→ **What you need to do**: In the records that follow, the lines from the one containing "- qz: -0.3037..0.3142" to the one containing "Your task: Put", inclusive, are to be given again exactly.
##### Input material #####
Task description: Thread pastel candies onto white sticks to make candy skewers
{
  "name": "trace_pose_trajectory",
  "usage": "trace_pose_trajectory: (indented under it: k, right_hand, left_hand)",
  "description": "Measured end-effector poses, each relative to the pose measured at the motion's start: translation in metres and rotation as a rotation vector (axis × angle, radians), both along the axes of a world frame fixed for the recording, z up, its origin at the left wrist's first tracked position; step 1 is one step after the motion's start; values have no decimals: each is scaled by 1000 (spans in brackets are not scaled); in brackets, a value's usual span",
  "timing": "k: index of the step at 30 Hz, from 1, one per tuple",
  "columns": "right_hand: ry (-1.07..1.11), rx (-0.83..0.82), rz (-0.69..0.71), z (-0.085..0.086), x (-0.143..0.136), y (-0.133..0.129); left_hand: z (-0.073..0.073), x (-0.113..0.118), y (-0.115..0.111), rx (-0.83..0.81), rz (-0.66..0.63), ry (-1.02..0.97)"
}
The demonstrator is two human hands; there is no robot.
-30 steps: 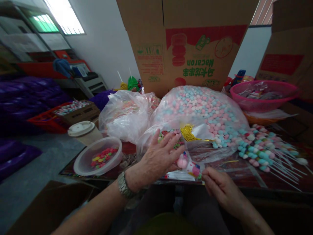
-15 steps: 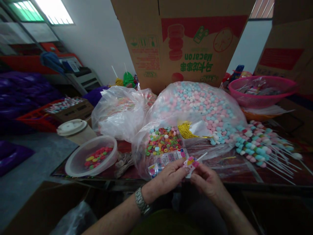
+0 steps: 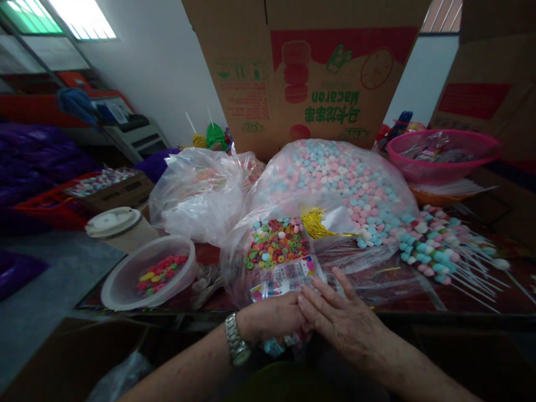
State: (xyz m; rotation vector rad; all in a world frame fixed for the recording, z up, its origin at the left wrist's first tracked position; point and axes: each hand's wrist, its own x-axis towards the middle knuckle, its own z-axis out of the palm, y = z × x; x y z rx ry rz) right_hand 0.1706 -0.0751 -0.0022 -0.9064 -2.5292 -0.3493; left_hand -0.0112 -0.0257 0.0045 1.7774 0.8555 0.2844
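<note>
My left hand (image 3: 272, 318), with a metal watch on its wrist, is closed at the table's front edge. Below its fingers shows part of a wrapped candy skewer (image 3: 274, 346), pink and blue; the rest of it is hidden by my hands. My right hand (image 3: 345, 321) lies flat over the left fingertips, its own fingers stretched out. Just beyond the hands are printed clear wrappers (image 3: 282, 277), a heap of ring-shaped candies (image 3: 274, 245) and a bundle of gold twist ties (image 3: 315, 223), on clear plastic.
A large bag of pastel candies (image 3: 335, 173) stands behind, with another clear bag (image 3: 201, 195) to its left. Candy skewers (image 3: 435, 245) lie at right below a pink basket (image 3: 444, 156). A plastic bowl (image 3: 119, 287) and lidded container (image 3: 115, 223) are left; a cardboard box (image 3: 247, 44) rises behind.
Both hands have come down and nearer to me with the wrapped skewer. My right hand has let go of the wrapper and now stretches flat across the left fingers.
</note>
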Motion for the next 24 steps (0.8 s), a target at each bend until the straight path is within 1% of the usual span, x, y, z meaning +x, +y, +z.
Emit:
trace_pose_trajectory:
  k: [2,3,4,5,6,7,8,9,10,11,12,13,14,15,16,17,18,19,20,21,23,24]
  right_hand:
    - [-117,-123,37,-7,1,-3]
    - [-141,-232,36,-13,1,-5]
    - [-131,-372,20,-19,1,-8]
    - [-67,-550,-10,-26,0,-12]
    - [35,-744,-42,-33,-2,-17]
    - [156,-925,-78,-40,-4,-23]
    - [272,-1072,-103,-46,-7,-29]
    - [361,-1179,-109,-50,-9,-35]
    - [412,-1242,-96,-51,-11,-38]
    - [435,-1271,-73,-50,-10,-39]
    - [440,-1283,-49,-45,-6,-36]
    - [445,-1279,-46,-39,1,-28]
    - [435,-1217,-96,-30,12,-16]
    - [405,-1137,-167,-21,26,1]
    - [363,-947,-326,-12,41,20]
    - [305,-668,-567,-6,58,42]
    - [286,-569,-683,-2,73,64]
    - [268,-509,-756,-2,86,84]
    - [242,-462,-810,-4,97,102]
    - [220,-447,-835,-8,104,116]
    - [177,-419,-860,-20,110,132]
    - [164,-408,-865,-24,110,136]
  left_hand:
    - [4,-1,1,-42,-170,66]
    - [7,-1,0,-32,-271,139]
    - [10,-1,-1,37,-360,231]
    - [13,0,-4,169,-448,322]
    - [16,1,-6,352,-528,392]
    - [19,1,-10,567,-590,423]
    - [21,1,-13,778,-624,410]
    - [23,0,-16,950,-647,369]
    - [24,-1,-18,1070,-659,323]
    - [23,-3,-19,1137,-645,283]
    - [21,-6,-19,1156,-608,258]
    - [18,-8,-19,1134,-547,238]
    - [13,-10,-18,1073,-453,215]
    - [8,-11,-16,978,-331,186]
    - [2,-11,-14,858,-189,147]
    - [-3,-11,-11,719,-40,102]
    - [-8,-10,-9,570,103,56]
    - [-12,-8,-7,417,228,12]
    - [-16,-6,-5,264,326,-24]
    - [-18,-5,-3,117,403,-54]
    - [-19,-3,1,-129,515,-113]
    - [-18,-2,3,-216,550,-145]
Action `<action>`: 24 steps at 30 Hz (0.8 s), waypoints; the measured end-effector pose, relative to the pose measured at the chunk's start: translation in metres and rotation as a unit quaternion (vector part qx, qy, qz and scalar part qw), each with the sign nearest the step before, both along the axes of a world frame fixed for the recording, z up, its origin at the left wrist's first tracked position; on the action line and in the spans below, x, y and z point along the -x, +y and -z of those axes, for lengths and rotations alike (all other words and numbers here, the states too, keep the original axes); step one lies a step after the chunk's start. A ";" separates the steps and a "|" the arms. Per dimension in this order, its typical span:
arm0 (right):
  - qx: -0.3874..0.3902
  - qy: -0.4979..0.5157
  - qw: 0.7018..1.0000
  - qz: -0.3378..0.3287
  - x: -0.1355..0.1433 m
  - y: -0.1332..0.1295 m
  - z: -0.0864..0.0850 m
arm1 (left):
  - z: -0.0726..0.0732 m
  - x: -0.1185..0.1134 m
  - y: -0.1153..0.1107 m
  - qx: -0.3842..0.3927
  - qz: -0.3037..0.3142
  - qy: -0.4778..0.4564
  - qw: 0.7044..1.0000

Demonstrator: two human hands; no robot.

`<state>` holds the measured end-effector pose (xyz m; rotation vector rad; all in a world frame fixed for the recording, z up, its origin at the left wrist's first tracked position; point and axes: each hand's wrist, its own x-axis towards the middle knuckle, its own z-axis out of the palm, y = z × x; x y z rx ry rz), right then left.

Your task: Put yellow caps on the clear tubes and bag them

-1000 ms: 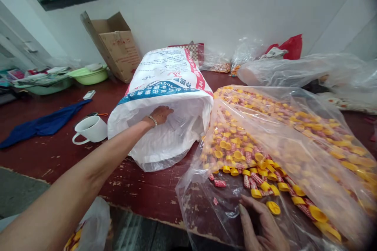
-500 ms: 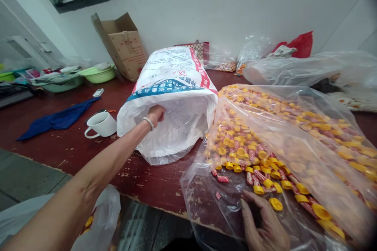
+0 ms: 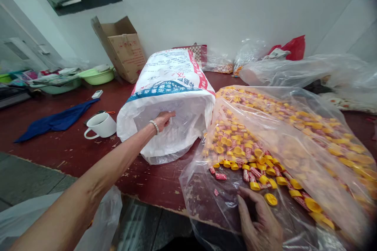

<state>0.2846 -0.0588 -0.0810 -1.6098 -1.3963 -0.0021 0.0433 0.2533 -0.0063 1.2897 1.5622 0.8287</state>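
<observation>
My left hand reaches into the mouth of a white printed woven sack that lies on its side. Its fingers are closed on what looks like a clear plastic tube, and other clear tubes lie deeper inside. At the lower right, my right hand rests at the mouth of a large clear plastic bag. Thumb and forefinger curl together at the tips; anything between them is too small to make out. Red-and-white pieces with yellow caps fill the bag, and a loose yellow cap lies beside my right hand.
Left of the sack stand a white mug and a blue cloth. An open cardboard box and green basins are behind. Clear bags line the wall. A white plastic bag hangs below the table's front edge.
My left hand has moved a little right inside the sack, and its fingers now point toward the tubes with one apparently between them. My right hand keeps its place by the bag's mouth.
</observation>
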 end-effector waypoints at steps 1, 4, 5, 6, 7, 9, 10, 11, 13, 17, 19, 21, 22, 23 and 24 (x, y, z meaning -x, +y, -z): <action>-0.005 -0.002 1.000 0.000 0.000 0.000 0.000 | 0.001 0.001 0.000 -0.002 0.004 0.003 1.000; -0.006 0.004 1.000 -0.003 0.000 0.000 -0.001 | 0.006 0.004 -0.007 0.003 0.040 0.021 0.999; -0.006 0.007 1.000 -0.004 0.001 0.000 -0.001 | 0.007 0.007 -0.010 0.007 0.057 0.031 0.998; -0.006 0.010 1.000 -0.005 0.001 -0.001 -0.001 | 0.007 0.010 -0.013 0.010 0.075 0.044 0.996; -0.008 0.012 1.000 -0.006 0.001 -0.001 -0.001 | 0.008 0.014 -0.016 0.010 0.091 0.061 0.994; -0.011 0.015 1.000 -0.007 0.002 -0.002 -0.002 | 0.006 0.025 -0.021 -0.002 0.120 0.104 0.987; -0.009 0.016 1.000 -0.009 0.002 -0.002 -0.002 | 0.004 0.031 -0.023 -0.011 0.138 0.129 0.982; -0.007 0.017 1.000 -0.010 0.002 -0.002 -0.002 | 0.002 0.036 -0.025 -0.022 0.159 0.157 0.974; -0.006 0.014 1.000 -0.011 0.001 -0.002 -0.003 | -0.004 0.046 -0.028 -0.048 0.211 0.221 0.951; -0.016 0.003 1.000 -0.011 0.000 -0.001 -0.002 | -0.009 0.050 -0.034 -0.122 0.292 0.355 0.880; -0.020 0.003 1.000 -0.010 0.000 -0.001 -0.001 | -0.008 0.043 -0.035 -0.168 0.294 0.412 0.846; -0.016 0.007 1.000 -0.012 0.000 -0.002 0.000 | -0.005 0.033 -0.030 -0.210 0.276 0.462 0.816; -0.012 0.011 1.000 -0.013 0.001 -0.002 0.000 | -0.004 0.028 -0.026 -0.227 0.265 0.483 0.803; -0.008 0.015 1.000 -0.013 0.001 -0.002 0.001 | -0.002 0.022 -0.021 -0.240 0.256 0.501 0.791; -0.004 0.019 1.000 -0.013 0.001 -0.002 0.001 | 0.000 0.017 -0.016 -0.248 0.252 0.517 0.780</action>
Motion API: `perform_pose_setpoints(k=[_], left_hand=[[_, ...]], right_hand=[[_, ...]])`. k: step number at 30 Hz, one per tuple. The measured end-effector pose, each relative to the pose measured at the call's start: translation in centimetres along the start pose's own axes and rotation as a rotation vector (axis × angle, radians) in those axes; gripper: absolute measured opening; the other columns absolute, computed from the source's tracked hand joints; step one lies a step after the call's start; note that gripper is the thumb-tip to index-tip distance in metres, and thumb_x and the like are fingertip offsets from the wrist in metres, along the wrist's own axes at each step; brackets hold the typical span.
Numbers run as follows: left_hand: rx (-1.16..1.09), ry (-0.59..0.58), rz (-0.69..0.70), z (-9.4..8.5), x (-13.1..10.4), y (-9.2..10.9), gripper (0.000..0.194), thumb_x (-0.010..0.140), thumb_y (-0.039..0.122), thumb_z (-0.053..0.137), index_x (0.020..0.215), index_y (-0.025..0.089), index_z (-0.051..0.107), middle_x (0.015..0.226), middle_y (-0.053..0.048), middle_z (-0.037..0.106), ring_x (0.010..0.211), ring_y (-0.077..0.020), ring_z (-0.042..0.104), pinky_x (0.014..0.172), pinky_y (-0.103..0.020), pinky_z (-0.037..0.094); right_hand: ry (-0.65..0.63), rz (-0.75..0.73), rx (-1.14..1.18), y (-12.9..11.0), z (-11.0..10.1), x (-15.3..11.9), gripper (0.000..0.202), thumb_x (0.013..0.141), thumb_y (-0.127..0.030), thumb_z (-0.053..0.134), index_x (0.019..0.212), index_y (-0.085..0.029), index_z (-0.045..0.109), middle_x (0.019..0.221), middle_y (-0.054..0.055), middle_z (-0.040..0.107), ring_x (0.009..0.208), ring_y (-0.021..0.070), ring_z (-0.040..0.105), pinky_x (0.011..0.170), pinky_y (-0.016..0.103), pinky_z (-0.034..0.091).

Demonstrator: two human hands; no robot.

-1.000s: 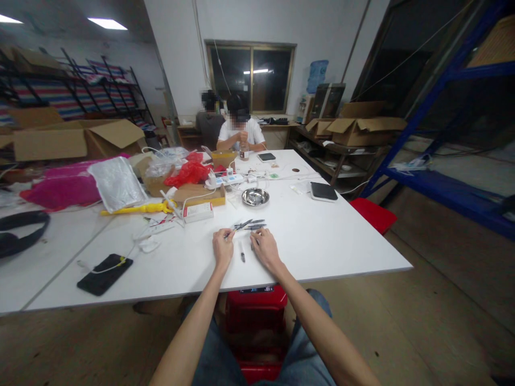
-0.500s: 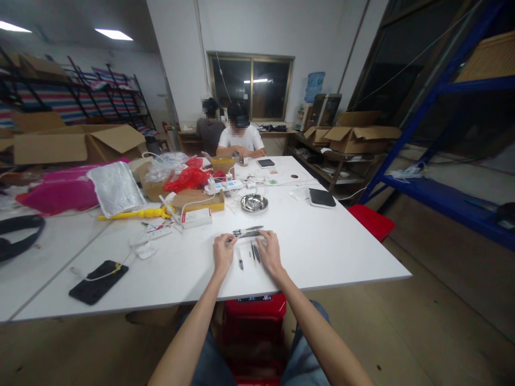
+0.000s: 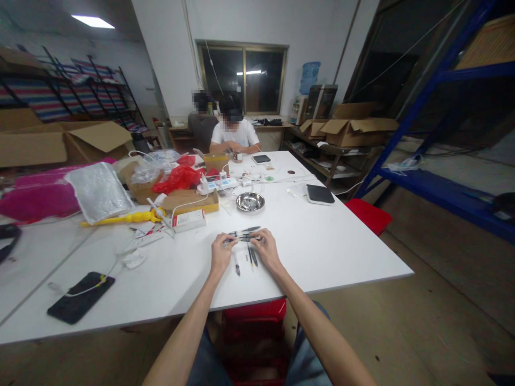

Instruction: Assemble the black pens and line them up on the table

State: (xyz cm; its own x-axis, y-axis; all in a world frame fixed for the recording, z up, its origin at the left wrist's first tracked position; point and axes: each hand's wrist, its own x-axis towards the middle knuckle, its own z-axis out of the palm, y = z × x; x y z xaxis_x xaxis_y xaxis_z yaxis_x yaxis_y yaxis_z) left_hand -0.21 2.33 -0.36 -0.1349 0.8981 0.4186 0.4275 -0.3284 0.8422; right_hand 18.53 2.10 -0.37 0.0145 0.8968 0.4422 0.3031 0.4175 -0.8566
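Note:
Between my two hands lies a dark pen (image 3: 244,239), low over the white table. Its left end is pinched by my left hand (image 3: 220,253), fingers closed. My right hand (image 3: 269,251) is closed on the other end. Just beyond are several more pens (image 3: 244,231) lying side by side. On my side of the hands rest a clear pen part with a dark tip (image 3: 237,267), a thin refill (image 3: 250,258), a black pen barrel (image 3: 254,257) and a tiny dark piece (image 3: 247,258). The fingertips partly hide the held pen.
A shiny metal dish (image 3: 250,202) stands beyond the pens. To the left are a small white box (image 3: 189,220), a cardboard tray (image 3: 193,202), a yellow tool (image 3: 124,217) and a black phone (image 3: 80,297) with a cable. A co-worker (image 3: 233,134) sits across the table (image 3: 322,241).
My right hand has closed from spread fingers into a pinch on the pen, and the pen now spans both hands. The view has shifted slightly.

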Motion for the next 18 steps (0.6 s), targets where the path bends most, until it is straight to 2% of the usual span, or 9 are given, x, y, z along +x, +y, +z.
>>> perform_pose_setpoints(k=[4, 7, 11, 15, 18], left_hand=[[-0.031, -0.082, -0.129, 0.0, 0.2, -0.3, 0.004, 0.074, 0.015, 0.069, 0.074, 0.018, 0.066, 0.077, -0.001, 0.066, 0.076, -0.0171, 0.060, 0.071, -0.029, 0.043], [0.007, -0.101, -0.119, 0.2, 0.2, -0.4, 0.008, 0.073, 0.012, 0.068, 0.071, 0.018, 0.063, 0.077, 0.000, 0.062, 0.076, -0.0159, 0.058, 0.070, -0.027, 0.042], [0.078, -0.076, -0.106, 0.5, 0.1, -0.5, 0.011, 0.073, 0.011, 0.067, 0.070, 0.018, 0.060, 0.078, 0.001, 0.057, 0.077, -0.0155, 0.055, 0.074, -0.028, 0.043], [0.112, -0.067, -0.078, 0.7, 0.1, -0.7, 0.010, 0.075, 0.011, 0.068, 0.073, 0.019, 0.062, 0.080, 0.000, 0.060, 0.084, -0.0179, 0.056, 0.079, -0.031, 0.044], [0.124, -0.037, -0.063, 0.6, 0.3, -0.8, 0.008, 0.076, 0.013, 0.070, 0.077, 0.019, 0.065, 0.083, -0.001, 0.064, 0.088, -0.0194, 0.057, 0.081, -0.032, 0.044]], right_hand=[[-0.017, 0.022, -0.045, 0.3, 0.2, 0.2, 0.016, 0.087, -0.030, 0.062, 0.077, -0.019, 0.069, 0.082, 0.004, 0.063, 0.083, 0.0197, 0.055, 0.077, 0.031, 0.041], [-0.027, 0.060, -0.079, 0.7, 0.5, 0.3, 0.017, 0.088, -0.026, 0.059, 0.073, -0.019, 0.064, 0.078, 0.002, 0.062, 0.076, 0.0181, 0.055, 0.072, 0.030, 0.039], [-0.036, 0.110, -0.169, 1.0, 1.0, 0.4, 0.023, 0.091, -0.030, 0.055, 0.073, -0.018, 0.065, 0.079, 0.005, 0.065, 0.078, 0.0195, 0.056, 0.074, 0.030, 0.040], [-0.002, 0.119, -0.203, 1.0, 1.0, 0.5, 0.030, 0.092, -0.036, 0.055, 0.071, -0.018, 0.067, 0.076, 0.006, 0.066, 0.077, 0.0202, 0.057, 0.075, 0.031, 0.040], [0.019, 0.089, -0.153, 0.9, 0.8, 0.3, 0.022, 0.089, -0.032, 0.058, 0.081, -0.018, 0.072, 0.083, 0.006, 0.069, 0.081, 0.0203, 0.057, 0.075, 0.030, 0.041]])
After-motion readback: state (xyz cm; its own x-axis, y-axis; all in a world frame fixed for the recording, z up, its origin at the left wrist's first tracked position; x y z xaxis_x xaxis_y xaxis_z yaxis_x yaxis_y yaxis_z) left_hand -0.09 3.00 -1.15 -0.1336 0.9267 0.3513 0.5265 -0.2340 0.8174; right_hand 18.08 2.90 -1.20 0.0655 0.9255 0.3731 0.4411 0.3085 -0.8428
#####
→ **Solution to the problem**:
  - qz: -0.3037..0.3142
  - qy: -0.4778..0.4564
  - qw: 0.7044..1.0000

Demonstrator: two human hands; no robot.

`<state>` holds the measured end-effector pose (xyz m; rotation vector rad; all in a world frame fixed for the recording, z up, its origin at the left wrist's first tracked position; point and axes: each hand's wrist, its own x-axis towards the middle knuckle, its own z-axis out of the palm, y = z × x; x y z rx ry rz), right then left.

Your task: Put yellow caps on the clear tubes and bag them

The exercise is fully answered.